Le gouvernement de Philippe Couillard débloque plus de 2 millions $CAN pour la société Western Climate Initiative, malgré le fait que la Commission sur les enjeux énergétiques du Québec presse le Québec de sortir de cette structure.
La somme doit servir à assurer le fonctionnement de cette organisation, qui est loin de faire l'unanimité - y compris chez ceux qui ont à coeur la lutte contre les changements climatiques.
Le Conseil du trésor autorise «le ministre du Développement durable, de l'Environnement et de la Lutte contre les changements climatiques à verser une aide financière d'un montant maximal de 1 937 024 $US à la Western Climate Initiative», indique un arrêté ministériel.
Prise à la fin du mois dernier, la décision n'a fait l'objet d'aucune annonce publique.
Une fausse bonne idée
Dans son volumineux rapport dévoilé en février, la Commission sur les enjeux énergétiques du Québec a plaidé en faveur de l'adoption de «nouveaux moyens draconiens» pour réduire les émissions de gaz à effet de serre.

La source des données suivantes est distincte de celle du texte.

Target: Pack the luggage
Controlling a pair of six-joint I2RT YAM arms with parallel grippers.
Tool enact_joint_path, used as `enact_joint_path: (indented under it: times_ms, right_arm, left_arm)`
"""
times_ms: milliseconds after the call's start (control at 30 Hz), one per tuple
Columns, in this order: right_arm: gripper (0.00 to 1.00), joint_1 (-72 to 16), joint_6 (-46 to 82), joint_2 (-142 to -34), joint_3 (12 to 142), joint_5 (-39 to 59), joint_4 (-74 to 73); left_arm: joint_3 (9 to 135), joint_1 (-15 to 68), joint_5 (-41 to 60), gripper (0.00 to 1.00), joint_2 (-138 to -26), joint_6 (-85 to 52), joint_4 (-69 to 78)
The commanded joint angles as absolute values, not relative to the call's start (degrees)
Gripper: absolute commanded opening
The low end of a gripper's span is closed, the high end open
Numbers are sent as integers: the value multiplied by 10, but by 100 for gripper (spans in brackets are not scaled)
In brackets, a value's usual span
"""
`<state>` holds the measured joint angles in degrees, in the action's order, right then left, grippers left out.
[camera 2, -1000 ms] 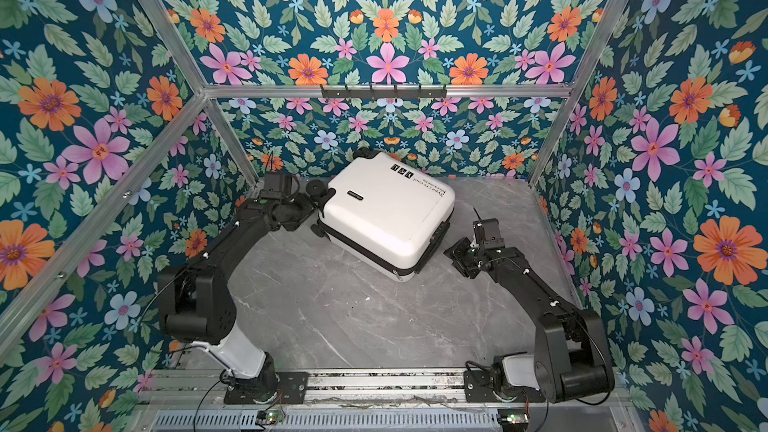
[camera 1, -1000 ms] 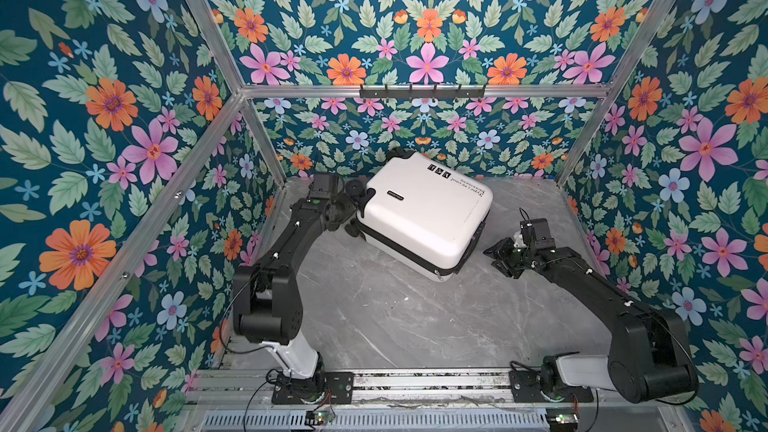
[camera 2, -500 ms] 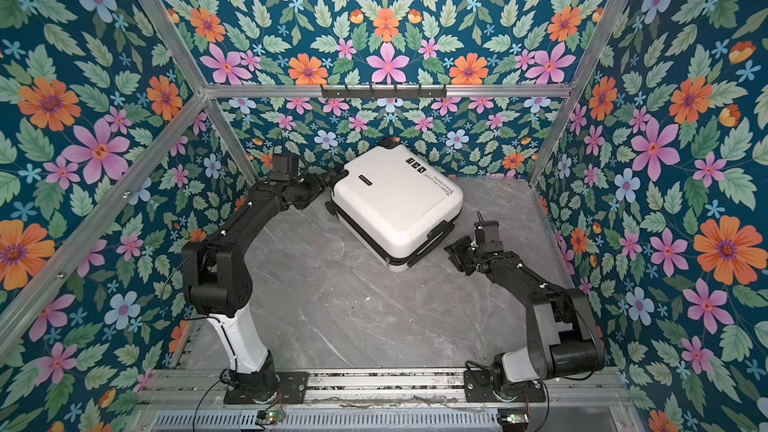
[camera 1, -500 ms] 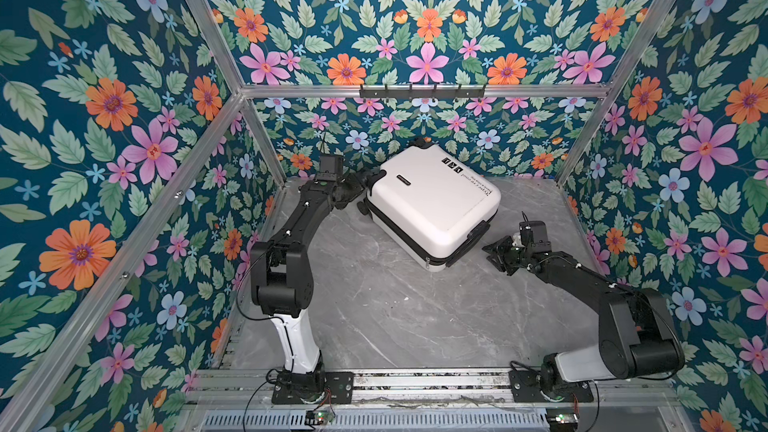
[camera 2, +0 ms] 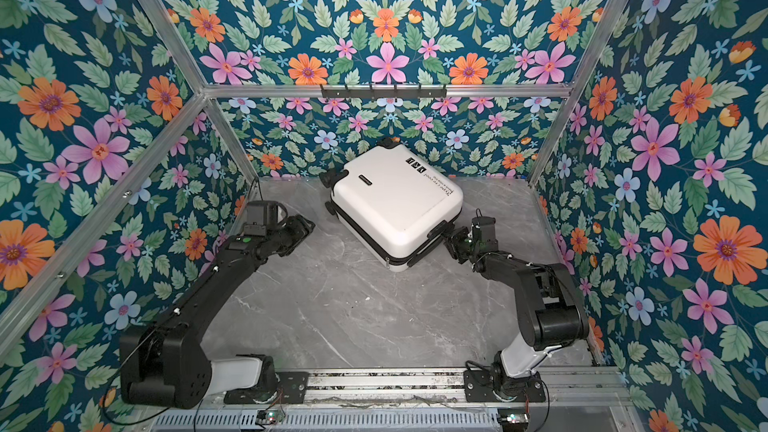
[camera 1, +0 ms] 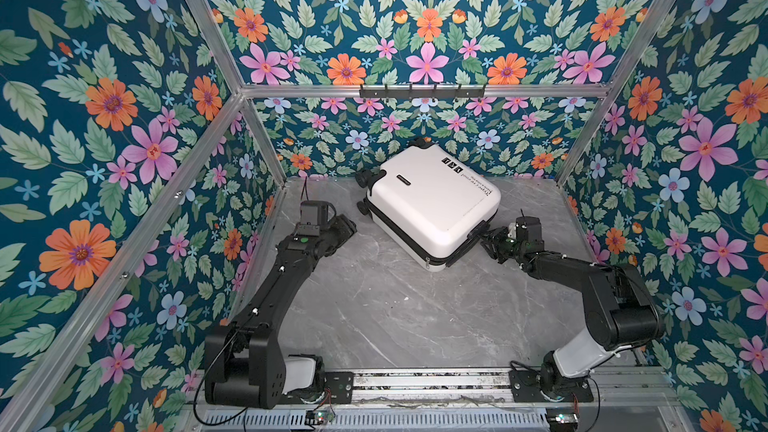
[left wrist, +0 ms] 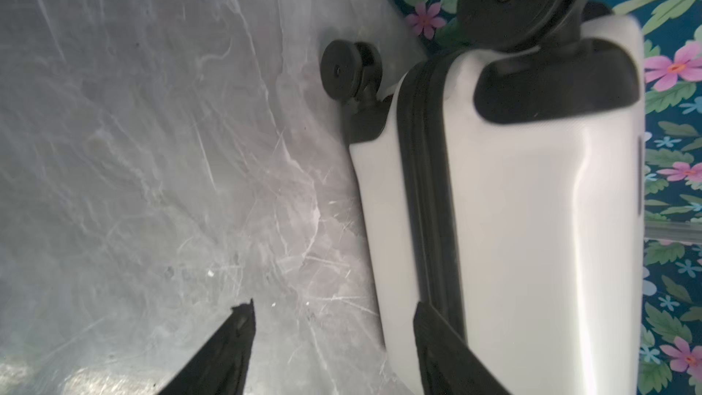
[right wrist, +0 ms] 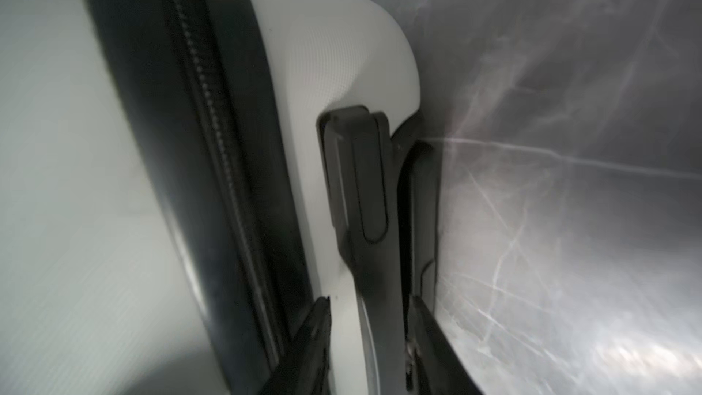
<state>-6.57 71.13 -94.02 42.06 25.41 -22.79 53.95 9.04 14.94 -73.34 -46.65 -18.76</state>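
Two black robot arms work on a grey marbled tabletop ringed by floral walls. L arm stretches low from the front-left base, wrist aimed at the wheel end of the white hard-shell suitcase. L fingers stand apart w/ nothing btwn them, one tip just beside the shell. R arm bends at a raised elbow on the right, forearm low, reaching to the suitcase's near side. R fingers straddle the black side handle; can't tell if they pinch it. The suitcase lies flat & closed at the back centre of the tabletop, turned diagonally, one corner by the back wall. It has a black zipper band, black wheels, and small black icons & text on top.
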Motion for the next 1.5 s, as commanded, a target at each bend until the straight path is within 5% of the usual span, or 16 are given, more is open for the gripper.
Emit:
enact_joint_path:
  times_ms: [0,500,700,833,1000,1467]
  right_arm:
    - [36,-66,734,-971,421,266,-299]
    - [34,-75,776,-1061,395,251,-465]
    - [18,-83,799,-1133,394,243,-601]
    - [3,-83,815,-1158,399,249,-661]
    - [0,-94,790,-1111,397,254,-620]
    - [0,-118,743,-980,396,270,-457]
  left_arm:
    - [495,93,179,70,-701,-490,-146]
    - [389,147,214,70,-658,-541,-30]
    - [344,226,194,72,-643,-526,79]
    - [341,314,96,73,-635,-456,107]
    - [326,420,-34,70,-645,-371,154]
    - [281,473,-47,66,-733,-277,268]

Du même souffle, elle a présenté la Western Climate Initiative comme une fausse bonne idée dans le contexte actuel.
Ses experts estiment même que le Québec doit «suspendre l'application du système de plafonnement et d'échange de droits d'émission de gaz à effet de serre jusqu'à ce que d'autres signataires, en particulier l'Ontario, se joignent à l'initiative».
«Pour ce qui est du système de plafonnement et d'échange de droits d'émission de gaz à effet de serre mis en place dans le cadre de la Western Climate Initiative signé par le Québec et la Californie, la Commission constate que le coût très inégal des réductions additionnelles d'émissions en Californie et au Québec pourrait introduire des flux d'argent économiquement désavantageux pour le Québec», assène le rapport.
Le Québec et la Californie sont les seuls signataires de cette entente et les seuls membres de cette société à but non lucratif. Celle-ci ne parvient pas à attirer d'autres provinces et États.
Martine Ouellet, qui a été ministre des Ressources naturelles dans le gouvernement de Pauline Marois, a aussi mis en doute la pertinence pour le Québec de participer à une Bourse du carbone n'ayant qu'un autre participant. Mme Ouellet faisait partie du groupe d'élus considérés comme «les plus environnementalistes» du gouvernement précédent.
Pas en examen
Le gouvernement Couillard continue de croire à ce système lancé sous Jean Charest. Il le prouve en espèces sonnantes et trébuchantes avec cette subvention dont les modalités de versement restent à déterminer.
La somme octroyée l'est pour les années 2014 et 2015, précise-t-on.
Ce genre d'octrois échappe à l'exercice d'examen des programmes et des structures piloté par Lucienne Robillard, déplore un interlocuteur du Soleil.
La Western Climate Initiative coordonne «le soutien administratif et technique» de la Bourse du carbone.